DALAM khazanah bahasa Indonesia, kita mengenal ungkapan "sedia payung sebelum hujan" –yang mengajarkan kita untuk senantiasa berjaga-jaga. Supaya tidak ada penyesalan di belakang.
Ajaran Tiongkok klasik pun meminta kita untuk selalu begitu. Dalam kitab kuno Tso chuan (左传) yang dikompilasi Tso Ch'iu-ming 左丘明, misalnya, kita disarankan untuk "居安思危,思则有备,有备无患" (jū ān sī wēi, sī zé yǒu bèi, yǒu bèi wú huàn). Yang artinya kira-kira: memikirkan krisis di saat damai; dengan dipikirkan maka akan ada persiapan; dengan ada persiapan, maka tak akan ada kekacauan.

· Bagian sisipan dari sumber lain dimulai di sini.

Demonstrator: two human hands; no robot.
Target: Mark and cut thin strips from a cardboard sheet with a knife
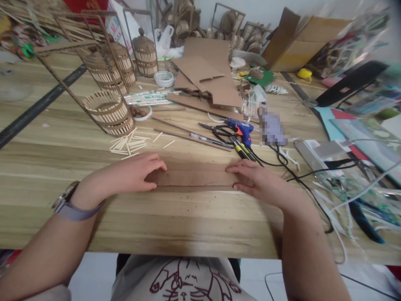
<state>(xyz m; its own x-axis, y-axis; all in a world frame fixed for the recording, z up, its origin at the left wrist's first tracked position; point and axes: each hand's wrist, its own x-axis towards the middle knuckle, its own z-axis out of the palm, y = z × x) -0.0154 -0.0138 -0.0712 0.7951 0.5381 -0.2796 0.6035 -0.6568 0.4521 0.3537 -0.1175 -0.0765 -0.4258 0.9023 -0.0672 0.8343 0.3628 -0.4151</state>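
Wooden worktop [188,228] carries assembled baskets [109,116] toward its far left corner. Near the front edge, left hand [134,173] and right hand [258,179] grip opposite ends of a cardboard strip [194,177], flat and unattached.

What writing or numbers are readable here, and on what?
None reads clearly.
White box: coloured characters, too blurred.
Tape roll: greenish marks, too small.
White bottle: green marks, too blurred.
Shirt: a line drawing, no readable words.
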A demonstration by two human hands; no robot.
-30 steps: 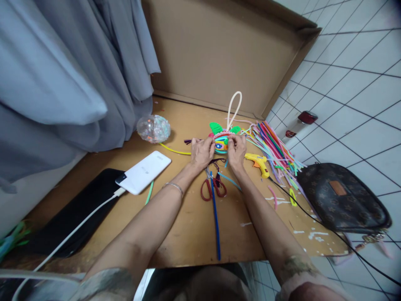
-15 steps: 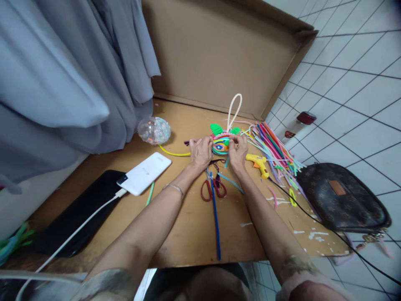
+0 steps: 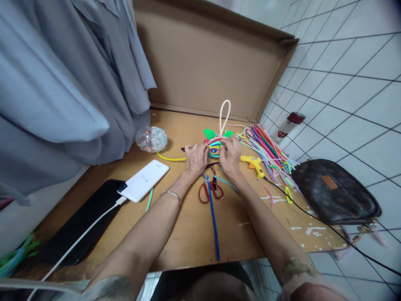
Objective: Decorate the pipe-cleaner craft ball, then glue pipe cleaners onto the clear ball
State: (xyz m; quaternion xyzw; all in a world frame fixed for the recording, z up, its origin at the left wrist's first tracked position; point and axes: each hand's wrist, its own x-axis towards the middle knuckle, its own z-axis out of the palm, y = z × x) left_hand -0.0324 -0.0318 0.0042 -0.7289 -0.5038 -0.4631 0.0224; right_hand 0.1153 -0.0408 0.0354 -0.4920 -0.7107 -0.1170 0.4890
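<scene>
Between my hands is a multicoloured pipe-cleaner ornament (image 3: pixel 214 149), with green leaves on top and a tall cream loop (image 3: pixel 224 115). My left hand (image 3: pixel 197 157) is closed on its left side, fingertips bent against the edge. On the right side, my right hand (image 3: pixel 231 154) has its fingers curled over the front and hides part of it. Just below lie red-handled scissors (image 3: pixel 204 193) and a dark purple tassel (image 3: pixel 214 182). A blue pipe cleaner (image 3: pixel 214 225) crosses the scissors. A yellow one (image 3: pixel 172 159) runs out beside my left hand.
Right of my hands lies a yellow glue gun (image 3: pixel 256 165), its cord trailing right. Beyond it are bundled pipe cleaners (image 3: pixel 266 142) and a brown bag (image 3: pixel 338 192). At left are a clear ball (image 3: pixel 152 139), a white power bank (image 3: pixel 145 179) and a black slab (image 3: pixel 84 225). Cardboard (image 3: pixel 200 58) stands behind.
My right hand has moved inward over the front of the ornament and covers more of it. My left hand keeps its hold. The whole view has shifted slightly.
</scene>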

Benar belaka. Sebab, "眼泪灭不了火" (yǎn lèi miè bù liǎo huǒ), ujar Anton Santoso. Bahwa, "Air mata tak dapat memadamkan api," lanjut pengusaha pabrikan genset dan villa resort Highlander, Bogor, itu, mengartikan kata-kata bahasa Mandarin yang dikutipnya.
BACA JUGA:Cheng Yu Pilihan Pemerhati Seni Rupa Hendro Tan: Xin Ping Qi He
Memang, api yang berkobar mungkin masih bisa dipadamkan dengan mengguyurkan air di atasnya. Namun, setelahnya, pasti ada kerugian yang mesti ditanggung –baik materi maupun nonmateri.

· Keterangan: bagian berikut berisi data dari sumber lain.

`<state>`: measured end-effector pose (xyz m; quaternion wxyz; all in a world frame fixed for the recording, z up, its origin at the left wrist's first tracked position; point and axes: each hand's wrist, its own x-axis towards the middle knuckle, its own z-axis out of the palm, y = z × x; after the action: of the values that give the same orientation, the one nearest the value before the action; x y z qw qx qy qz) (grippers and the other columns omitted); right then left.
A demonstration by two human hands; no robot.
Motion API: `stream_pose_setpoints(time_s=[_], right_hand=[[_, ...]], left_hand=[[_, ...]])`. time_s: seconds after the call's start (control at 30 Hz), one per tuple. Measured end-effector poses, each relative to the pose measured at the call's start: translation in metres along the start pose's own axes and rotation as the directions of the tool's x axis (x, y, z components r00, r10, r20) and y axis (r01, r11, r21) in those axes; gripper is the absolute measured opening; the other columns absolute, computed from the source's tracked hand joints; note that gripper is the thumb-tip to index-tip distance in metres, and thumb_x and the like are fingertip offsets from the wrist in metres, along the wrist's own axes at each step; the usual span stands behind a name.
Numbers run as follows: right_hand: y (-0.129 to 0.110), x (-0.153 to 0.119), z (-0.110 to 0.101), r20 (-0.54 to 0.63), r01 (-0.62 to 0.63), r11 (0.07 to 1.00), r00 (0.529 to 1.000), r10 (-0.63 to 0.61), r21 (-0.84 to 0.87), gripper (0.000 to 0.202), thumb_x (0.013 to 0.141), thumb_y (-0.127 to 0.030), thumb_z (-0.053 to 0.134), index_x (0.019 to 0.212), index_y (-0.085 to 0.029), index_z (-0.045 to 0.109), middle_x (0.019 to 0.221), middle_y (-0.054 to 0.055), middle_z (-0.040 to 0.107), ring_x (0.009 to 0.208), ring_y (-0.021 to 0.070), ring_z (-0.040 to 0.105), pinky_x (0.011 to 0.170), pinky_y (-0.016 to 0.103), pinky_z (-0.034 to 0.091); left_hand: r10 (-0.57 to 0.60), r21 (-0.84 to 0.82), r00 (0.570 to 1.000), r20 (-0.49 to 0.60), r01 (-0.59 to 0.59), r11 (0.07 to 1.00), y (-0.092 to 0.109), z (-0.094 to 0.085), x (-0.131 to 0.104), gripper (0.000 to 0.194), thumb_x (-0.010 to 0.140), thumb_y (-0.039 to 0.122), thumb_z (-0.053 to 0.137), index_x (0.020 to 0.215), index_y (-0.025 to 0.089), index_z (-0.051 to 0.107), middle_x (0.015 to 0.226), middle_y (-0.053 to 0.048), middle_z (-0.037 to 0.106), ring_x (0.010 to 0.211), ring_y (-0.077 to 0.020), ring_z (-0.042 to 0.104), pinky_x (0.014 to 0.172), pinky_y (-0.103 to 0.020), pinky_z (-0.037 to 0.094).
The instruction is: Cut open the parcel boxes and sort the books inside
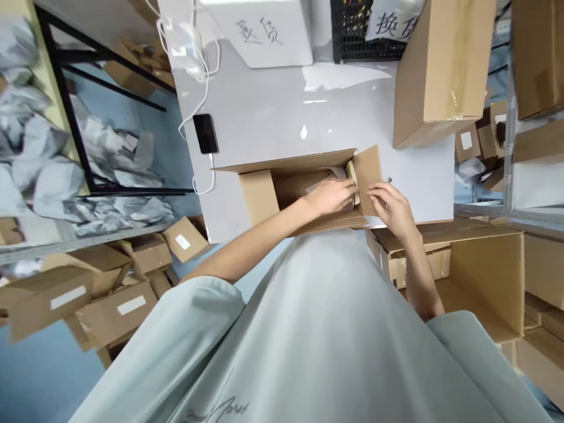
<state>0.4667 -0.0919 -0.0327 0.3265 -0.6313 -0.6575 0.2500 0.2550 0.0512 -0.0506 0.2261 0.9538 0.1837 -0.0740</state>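
An open cardboard box (258,197) lies near the front edge of the white table, its flaps spread outward. My left hand (331,195) reaches into its right end, fingers together and curled beside a pale, slim item (353,176) with a bit of yellow at its top. Whatever those fingertips hold is hidden. Some greyish wrapping (338,171) shows behind the hand. At the box's right side, my right hand (390,207) pinches the edge of the right flap (368,170) between thumb and fingers.
On the table (264,111) are a phone (205,134) with white cables, a white bin (264,41), a black basket (352,50) and a tall closed carton (445,76). Another open carton (484,282) stands low at right. Boxes and grey bags fill shelves at left.
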Motion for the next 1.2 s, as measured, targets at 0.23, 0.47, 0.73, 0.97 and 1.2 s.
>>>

Berarti, tetap lebih baik mencegah daripada mengobati. "Keluh kesah, menyesal, menangis saja tidak akan menyelesaikan permasalahan," terang Anton. Persis yang dibilang Fan Ye 范晔 (398-446) dalam kitab historis Hou Hanshu (后汉书) yang ditulisnya, "后悔莫及" (hòu huǐ mò jí): menyesal tak ada gunanya. (*)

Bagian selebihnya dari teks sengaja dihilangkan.